BEGIN Exercise data

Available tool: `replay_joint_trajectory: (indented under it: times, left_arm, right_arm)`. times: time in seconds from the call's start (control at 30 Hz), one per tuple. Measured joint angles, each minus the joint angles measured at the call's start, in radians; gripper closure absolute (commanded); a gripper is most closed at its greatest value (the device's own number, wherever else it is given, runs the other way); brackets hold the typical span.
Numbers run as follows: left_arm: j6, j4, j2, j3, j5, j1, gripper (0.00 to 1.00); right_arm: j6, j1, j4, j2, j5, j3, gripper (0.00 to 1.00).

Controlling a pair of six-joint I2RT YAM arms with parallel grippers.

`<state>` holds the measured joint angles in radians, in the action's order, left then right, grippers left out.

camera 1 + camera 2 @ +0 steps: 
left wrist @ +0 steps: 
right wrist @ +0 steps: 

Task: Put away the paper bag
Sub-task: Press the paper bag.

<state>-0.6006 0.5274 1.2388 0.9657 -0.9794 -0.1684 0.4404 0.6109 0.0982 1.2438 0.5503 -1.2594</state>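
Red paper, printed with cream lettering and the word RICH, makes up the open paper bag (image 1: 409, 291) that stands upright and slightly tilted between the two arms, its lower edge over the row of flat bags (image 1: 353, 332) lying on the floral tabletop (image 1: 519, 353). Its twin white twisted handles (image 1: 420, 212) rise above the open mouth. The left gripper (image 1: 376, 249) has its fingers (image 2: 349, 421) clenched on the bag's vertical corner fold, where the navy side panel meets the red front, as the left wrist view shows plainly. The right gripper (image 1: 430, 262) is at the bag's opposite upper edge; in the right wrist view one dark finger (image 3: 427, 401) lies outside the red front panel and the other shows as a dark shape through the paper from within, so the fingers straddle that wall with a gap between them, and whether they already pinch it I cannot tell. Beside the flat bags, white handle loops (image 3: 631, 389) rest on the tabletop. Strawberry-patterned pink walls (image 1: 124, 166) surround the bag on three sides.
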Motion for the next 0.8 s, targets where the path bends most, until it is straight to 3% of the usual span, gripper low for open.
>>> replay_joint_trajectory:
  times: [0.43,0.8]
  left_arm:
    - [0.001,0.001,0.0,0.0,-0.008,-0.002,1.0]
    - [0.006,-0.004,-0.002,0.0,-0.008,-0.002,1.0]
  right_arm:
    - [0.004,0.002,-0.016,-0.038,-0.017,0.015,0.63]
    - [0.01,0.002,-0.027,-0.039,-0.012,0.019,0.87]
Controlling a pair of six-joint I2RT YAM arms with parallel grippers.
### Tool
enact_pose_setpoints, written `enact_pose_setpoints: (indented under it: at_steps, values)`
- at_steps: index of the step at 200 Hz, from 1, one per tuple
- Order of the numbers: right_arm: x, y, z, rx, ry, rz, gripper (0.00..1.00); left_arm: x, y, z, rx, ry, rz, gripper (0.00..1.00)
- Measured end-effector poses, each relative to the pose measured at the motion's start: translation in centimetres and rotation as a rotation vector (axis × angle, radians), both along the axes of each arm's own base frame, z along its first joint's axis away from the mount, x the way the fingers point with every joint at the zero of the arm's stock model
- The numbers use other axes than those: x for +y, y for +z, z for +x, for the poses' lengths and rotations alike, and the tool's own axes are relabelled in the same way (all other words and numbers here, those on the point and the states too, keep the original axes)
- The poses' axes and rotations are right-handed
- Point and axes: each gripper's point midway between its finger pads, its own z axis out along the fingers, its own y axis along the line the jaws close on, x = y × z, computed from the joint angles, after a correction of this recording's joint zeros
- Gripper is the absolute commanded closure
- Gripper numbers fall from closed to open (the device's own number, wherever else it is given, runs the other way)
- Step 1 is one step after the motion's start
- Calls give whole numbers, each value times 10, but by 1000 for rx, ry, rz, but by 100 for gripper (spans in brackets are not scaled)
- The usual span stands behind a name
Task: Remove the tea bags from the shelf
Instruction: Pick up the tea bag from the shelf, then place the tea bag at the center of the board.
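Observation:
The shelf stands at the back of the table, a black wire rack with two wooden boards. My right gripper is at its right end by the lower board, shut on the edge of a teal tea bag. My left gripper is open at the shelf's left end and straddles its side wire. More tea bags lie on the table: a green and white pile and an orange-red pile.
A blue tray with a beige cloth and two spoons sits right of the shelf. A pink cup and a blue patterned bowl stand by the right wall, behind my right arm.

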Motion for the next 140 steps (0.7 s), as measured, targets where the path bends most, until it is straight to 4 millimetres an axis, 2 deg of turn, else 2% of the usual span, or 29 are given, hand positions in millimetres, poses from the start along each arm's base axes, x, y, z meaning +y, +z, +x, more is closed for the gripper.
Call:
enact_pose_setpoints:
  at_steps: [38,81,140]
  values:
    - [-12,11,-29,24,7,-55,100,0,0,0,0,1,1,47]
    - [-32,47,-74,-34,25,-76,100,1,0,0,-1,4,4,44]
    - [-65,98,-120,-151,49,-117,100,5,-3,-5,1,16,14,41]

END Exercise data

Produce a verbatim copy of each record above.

**Output of the task**.
Available tool: `replay_joint_trajectory: (indented under it: times, left_arm, right_arm)`. times: time in seconds from the call's start (control at 30 Hz), one per tuple. Measured joint angles, each minus the joint angles measured at the call's start, in radians; gripper closure absolute (commanded); a gripper is most closed at its greatest value (the device's own number, wherever else it is given, runs the other way); brackets hold the typical span.
Numbers run as follows: left_arm: j6, j4, j2, j3, j5, j1, gripper (0.00 to 1.00); right_arm: j6, j1, j4, j2, j5, j3, gripper (0.00 to 1.00).

Controlling a pair of six-joint I2RT YAM arms with parallel grippers.

`<state>` holds the measured joint angles in radians, in the action's order, left then right, grippers left out.

camera 1 + camera 2 @ +0 steps: 
left wrist @ +0 steps: 
right wrist @ +0 steps: 

Task: Put away the paper bag
Sub-task: Press the paper bag.

<state>-0.6006 0.5274 1.2388 0.9657 -0.9794 -0.1684 0.4404 0.6109 0.0982 1.2438 0.5503 -1.2594</state>
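Red paper, printed with cream lettering and the word RICH, makes up the open paper bag (image 1: 409, 291) that stands upright and slightly tilted between the two arms, its lower edge over the row of flat bags (image 1: 353, 332) lying on the floral tabletop (image 1: 519, 353). Its twin white twisted handles (image 1: 420, 212) rise above the open mouth. The left gripper (image 1: 376, 249) has its fingers (image 2: 349, 421) clenched on the bag's vertical corner fold, where the navy side panel meets the red front, as the left wrist view shows plainly. The right gripper (image 1: 430, 262) is at the bag's opposite upper edge; in the right wrist view one dark finger (image 3: 427, 401) lies outside the red front panel and the other shows as a dark shape through the paper from within, so the fingers straddle that wall with a gap between them, and whether they already pinch it I cannot tell. Beside the flat bags, white handle loops (image 3: 631, 389) rest on the tabletop. Strawberry-patterned pink walls (image 1: 124, 166) surround the bag on three sides.
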Motion for the next 0.8 s, targets where the path bends most, until it is straight to 3% of the usual span, gripper low for open.
>>> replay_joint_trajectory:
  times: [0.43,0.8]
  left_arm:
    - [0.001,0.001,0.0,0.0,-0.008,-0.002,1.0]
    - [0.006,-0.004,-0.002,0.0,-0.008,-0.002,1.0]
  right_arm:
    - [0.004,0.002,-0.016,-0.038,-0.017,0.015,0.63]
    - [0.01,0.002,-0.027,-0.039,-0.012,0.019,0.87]
Controlling a pair of six-joint I2RT YAM arms with parallel grippers.
### Tool
enact_pose_setpoints, written `enact_pose_setpoints: (indented under it: at_steps, values)`
- at_steps: index of the step at 200 Hz, from 1, one per tuple
- Order of the numbers: right_arm: x, y, z, rx, ry, rz, gripper (0.00..1.00); left_arm: x, y, z, rx, ry, rz, gripper (0.00..1.00)
- Measured end-effector poses, each relative to the pose measured at the motion's start: translation in centimetres and rotation as a rotation vector (axis × angle, radians), both along the axes of each arm's own base frame, z along its first joint's axis away from the mount, x the way the fingers point with every joint at the zero of the arm's stock model
- The numbers use other axes than those: x for +y, y for +z, z for +x, for the poses' lengths and rotations alike, and the tool's own axes are relabelled in the same way (all other words and numbers here, those on the point and the states too, keep the original axes)
- The poses' axes and rotations are right-handed
- Point and axes: each gripper's point midway between its finger pads, its own z axis out along the fingers, its own y axis along the line the jaws close on, x = y × z, computed from the joint angles, after a correction of this recording's joint zeros
- Gripper is the absolute commanded closure
- Gripper numbers fall from closed to open (the device's own number, wherever else it is given, runs the other way)
- Step 1 is one step after the motion's start
- Calls give whole numbers, each value times 10, but by 1000 for rx, ry, rz, but by 100 for gripper (spans in brackets are not scaled)
- The usual span stands behind a name
Task: Remove the tea bags from the shelf
Instruction: Pick up the tea bag from the shelf, then place the tea bag at the center of the board.
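Observation:
The shelf stands at the back of the table, a black wire rack with two wooden boards. My right gripper is at its right end by the lower board, shut on the edge of a teal tea bag. My left gripper is open at the shelf's left end and straddles its side wire. More tea bags lie on the table: a green and white pile and an orange-red pile.
A blue tray with a beige cloth and two spoons sits right of the shelf. A pink cup and a blue patterned bowl stand by the right wall, behind my right arm.
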
Motion for the next 140 steps (0.7 s), as measured, targets where the path bends most, until it is straight to 4 millimetres an axis, 2 deg of turn, else 2% of the usual span, or 29 are given, hand positions in millimetres, poses from the start along each arm's base axes, x, y, z meaning +y, +z, +x, more is closed for the gripper.
Call:
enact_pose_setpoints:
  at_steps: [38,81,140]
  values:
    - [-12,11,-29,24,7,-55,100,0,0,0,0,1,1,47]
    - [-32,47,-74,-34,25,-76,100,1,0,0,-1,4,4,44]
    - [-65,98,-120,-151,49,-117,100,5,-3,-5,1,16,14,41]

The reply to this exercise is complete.